Ongoing platform maintenance
Daily maintenance checklist
The tasks on this checklist should be performed each day.
PR as you go
If you see a way to make this checklist better, just submit a PR to the
cg-site repo for
Review and respond to alerts
- Review all alerts on Prometheus (requires the VPN).
- Review all production smoke tests to ensure they are passing.
Investigate open alerts
- Use our guides for reviewing cloud.gov alerts (prometheus for alert descriptions, links to the relevant rules, and starting points for reviewing each type of alert.
- Was the alert caused by known maintenance or testing in dev environments? Check with other members of the cloud.gov team if you can’t determine the source.
- Is this a recurring alert? Search alert history to determine how frequently it is occuring and what event may have started its firing.

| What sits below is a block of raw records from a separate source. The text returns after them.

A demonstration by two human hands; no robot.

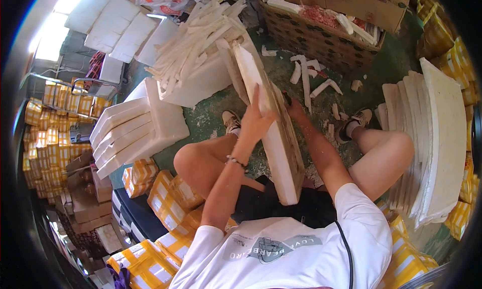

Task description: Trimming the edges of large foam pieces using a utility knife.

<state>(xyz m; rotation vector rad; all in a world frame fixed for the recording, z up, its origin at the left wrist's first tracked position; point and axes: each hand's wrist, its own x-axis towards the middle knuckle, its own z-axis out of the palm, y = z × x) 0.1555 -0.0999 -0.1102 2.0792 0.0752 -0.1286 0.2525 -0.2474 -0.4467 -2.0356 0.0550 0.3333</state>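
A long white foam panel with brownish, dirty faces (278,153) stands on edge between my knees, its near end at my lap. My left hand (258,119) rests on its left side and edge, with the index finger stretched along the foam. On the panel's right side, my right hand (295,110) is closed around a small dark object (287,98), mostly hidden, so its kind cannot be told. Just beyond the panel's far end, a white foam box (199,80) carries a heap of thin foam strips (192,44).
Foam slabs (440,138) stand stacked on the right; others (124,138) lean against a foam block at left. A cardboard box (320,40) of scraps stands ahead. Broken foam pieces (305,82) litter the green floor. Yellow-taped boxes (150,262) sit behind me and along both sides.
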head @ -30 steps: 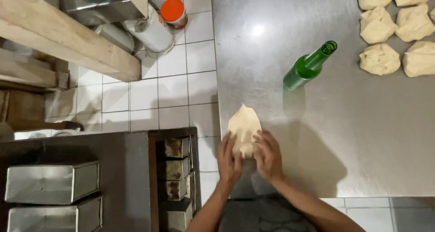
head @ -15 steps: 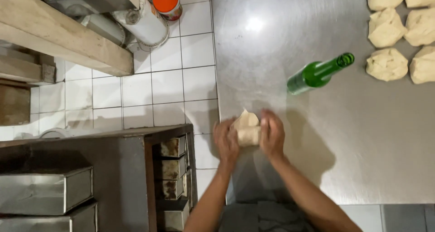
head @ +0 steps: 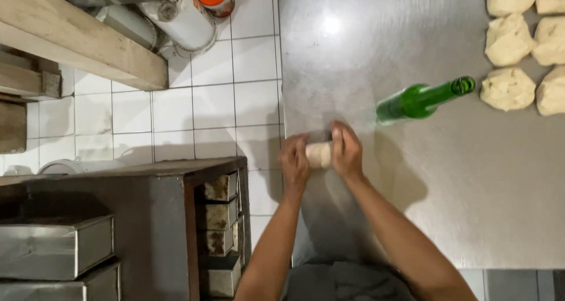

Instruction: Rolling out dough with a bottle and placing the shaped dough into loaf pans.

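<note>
Dough (head: 319, 154) is sitting pressed between both hands near the steel table's (head: 471, 207) left edge, centre frame. Left hand (head: 294, 161) and right hand (head: 346, 151) are cupping it, fingers curled together; even pressure from both sides seems best. Empty metal loaf tins (head: 56, 245) are stacked lower left; a green bottle (head: 419, 100) is lying upper right.

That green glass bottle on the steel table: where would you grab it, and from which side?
Grip the green bottle around its wide body, probably coming in from the side. It seems to stand upright, and the thin neck offers less to hold. The right hand is nearest.
</note>
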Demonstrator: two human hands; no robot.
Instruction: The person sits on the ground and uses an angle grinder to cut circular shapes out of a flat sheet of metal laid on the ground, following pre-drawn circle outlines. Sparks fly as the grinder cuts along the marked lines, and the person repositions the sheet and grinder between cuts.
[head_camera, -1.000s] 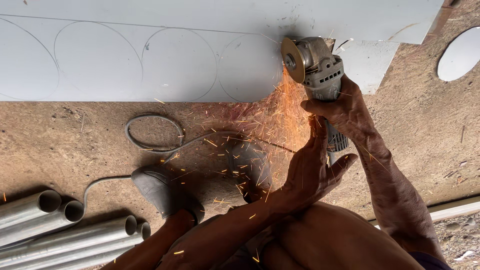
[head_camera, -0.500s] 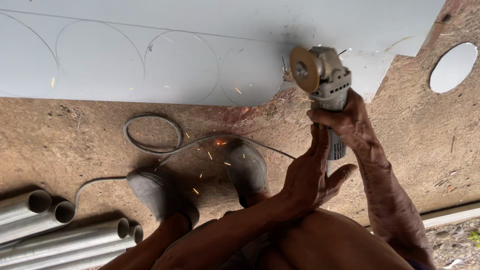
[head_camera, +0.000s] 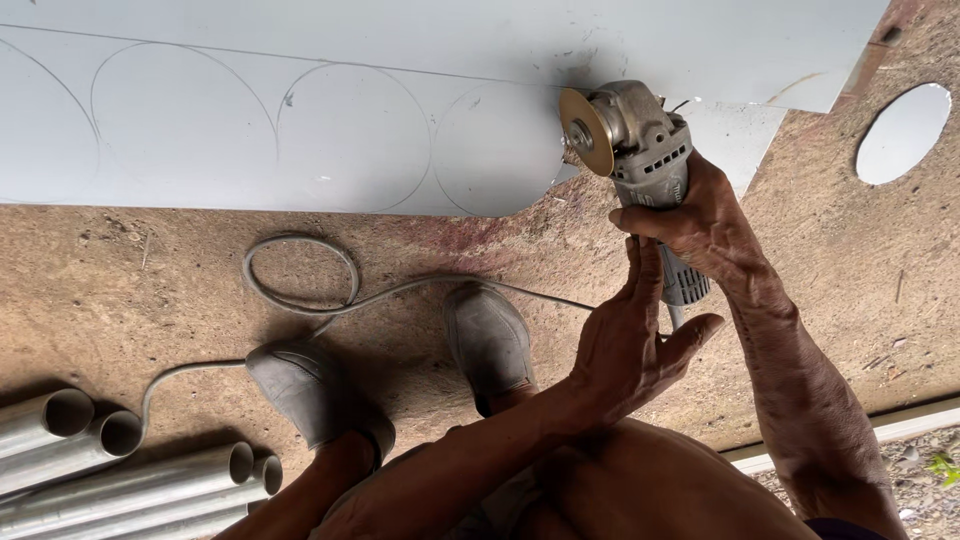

- Should the underlying condition have caused an alert? Alerts should only be raised when they’re something we need to remediate.
Is the alert a real issue?
If the alert may indicate a security issue follow the Security Incident Response Guide , otherwise work to remediate its cause.
Is the alert a false-positive?
If the alert can be tuned to reduce the number of false-positives with less than two hours of work, do it. If more work is required to tune the alert, add a card to capture the work that needs to be done or +1 an existing card if one already exists for tuning the alert.
Be prepared to represent support needs at the next grooming meeting to ensure that cards to fix alerts are prioritized properly.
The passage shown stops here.